Source: ISM, Supply Chain Dive, Construction Dive, PR Newswire

In addition, warehouse and logistics labour shortages and rising material costs continue to impact market conditions and availability to produce across industries.

What future-forward suppliers are considering now

While uncertainty continues, suppliers are meeting challenges with ways to mitigate risk and improve their ability to deliver.

Experts anticipate bottlenecks will start to ease in 2022, but some suggest it will be done through forward-thinking initiatives like shorter regional supply chains and tapping into new technology and system solutions. It’s a call on suppliers to consider what other future-proofing efforts might be worthwhile, such as:

  • Maintaining certain levels of “safety stock,” to try and get ahead of market demands.
  • Investing in multistory warehouses or creative space reuse options (think: malls as distribution centers) to accommodate increased inventory needs.
  • Considering robotic processing and drone delivery as methods to improve product’s speed of delivery to the customer.

Annual MHI surveys paint a picture for accelerated digital transformation across global supply chains, with nearly half of supply chain leaders surveyed suggesting they’ve increased investment in supply chain technologies to make them more responsive and forward-looking.

Source: Broker notes, Factiva, Bloomberg, Reuters, Forbes, Gartner, Forrester, MHI, Deloitte Thought Leadership

Technological advancements like artificial intelligence, robotics, 3D printing, big data, blockchain and cloud computing are all on the table, with anticipated adoptions anywhere from today through the next 5-6 years.
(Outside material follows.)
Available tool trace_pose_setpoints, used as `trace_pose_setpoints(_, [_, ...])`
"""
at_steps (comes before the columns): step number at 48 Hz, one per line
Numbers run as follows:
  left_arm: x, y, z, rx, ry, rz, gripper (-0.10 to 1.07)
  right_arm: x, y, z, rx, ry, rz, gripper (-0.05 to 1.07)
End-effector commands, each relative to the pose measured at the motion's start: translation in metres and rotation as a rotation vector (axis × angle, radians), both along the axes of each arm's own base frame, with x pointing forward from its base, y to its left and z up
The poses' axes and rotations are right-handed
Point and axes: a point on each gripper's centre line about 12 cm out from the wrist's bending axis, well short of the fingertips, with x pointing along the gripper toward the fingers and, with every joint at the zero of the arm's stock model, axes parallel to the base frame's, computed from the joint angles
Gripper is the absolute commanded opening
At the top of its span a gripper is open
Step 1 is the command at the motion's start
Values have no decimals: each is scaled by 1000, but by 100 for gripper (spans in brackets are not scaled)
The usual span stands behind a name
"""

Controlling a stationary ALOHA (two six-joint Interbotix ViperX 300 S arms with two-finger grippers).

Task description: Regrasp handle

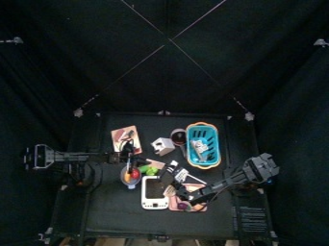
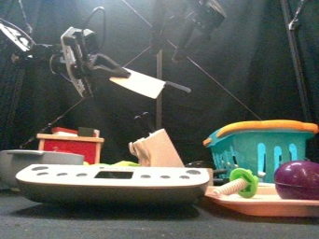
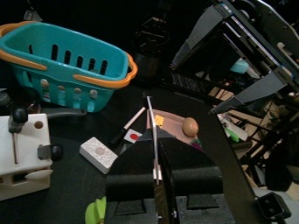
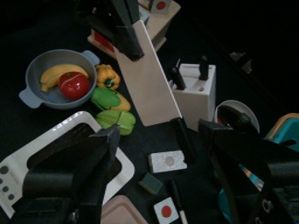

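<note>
A toy knife with a pale flat blade (image 2: 141, 85) and a dark handle (image 2: 180, 88) hangs in the air above the table. My left gripper (image 2: 115, 69) is shut on the blade's far end and holds it out to the right. In the left wrist view the blade (image 3: 156, 144) runs edge-on between the jaws. In the right wrist view the blade (image 4: 149, 77) slants toward my right gripper (image 4: 158, 164). The right gripper is open and empty, and the handle (image 4: 190, 133) reaches the gap between its jaws without touching them.
A teal basket with an orange rim (image 2: 256, 145) stands at the right. A white toy tray (image 2: 112, 182), a red box (image 2: 73, 146), a purple ball (image 2: 299, 177) and a grey bowl of fruit (image 4: 61, 79) lie below. A white knife block (image 4: 198, 80) stands near.
</note>
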Motion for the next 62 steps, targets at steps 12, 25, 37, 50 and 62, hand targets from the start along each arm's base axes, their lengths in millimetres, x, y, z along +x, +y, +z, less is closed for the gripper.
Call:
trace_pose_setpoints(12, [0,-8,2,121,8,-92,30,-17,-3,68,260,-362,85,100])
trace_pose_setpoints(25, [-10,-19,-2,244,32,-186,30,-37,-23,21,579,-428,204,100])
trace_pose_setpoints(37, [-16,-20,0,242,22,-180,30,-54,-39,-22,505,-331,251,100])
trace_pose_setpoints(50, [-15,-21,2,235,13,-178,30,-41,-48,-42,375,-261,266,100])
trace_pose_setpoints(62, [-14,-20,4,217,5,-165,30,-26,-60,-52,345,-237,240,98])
For those on the fence, there should be no question:

technological advancements are the future of industrial supply chain and working on integrations now could make every difference in the months and years ahead.

Source: Broker notes, Factiva, Bloomberg, Reuters, Forbes, Gartner, Forrester, MHI, Deloitte Thought Leadership

Through it all, one thing is certain: companies have an opportunity to change, evolve, and grow with the markets.


What could your business shift or re-prioritize for lower risk and higher returns?

To better predict and engage with what’s next?

Key Takeaways

  • Supply chains continue to be impacted by congestions, labour and supply shortages, and that isn’t likely to change before 2022.
  • Outlook shows increased demand for supply, ships and shipping containers, adding to further delays as providers work to scale abilities and offerings.
  • Bottlenecks could begin to ease in 2022, but suppliers may need to grow and evolve practices with future-forward solutions to help make it happen.
  • Close to half of surveyed suppliers are looking to technology adoption as an avenue for future-proofing against continued uncertainties.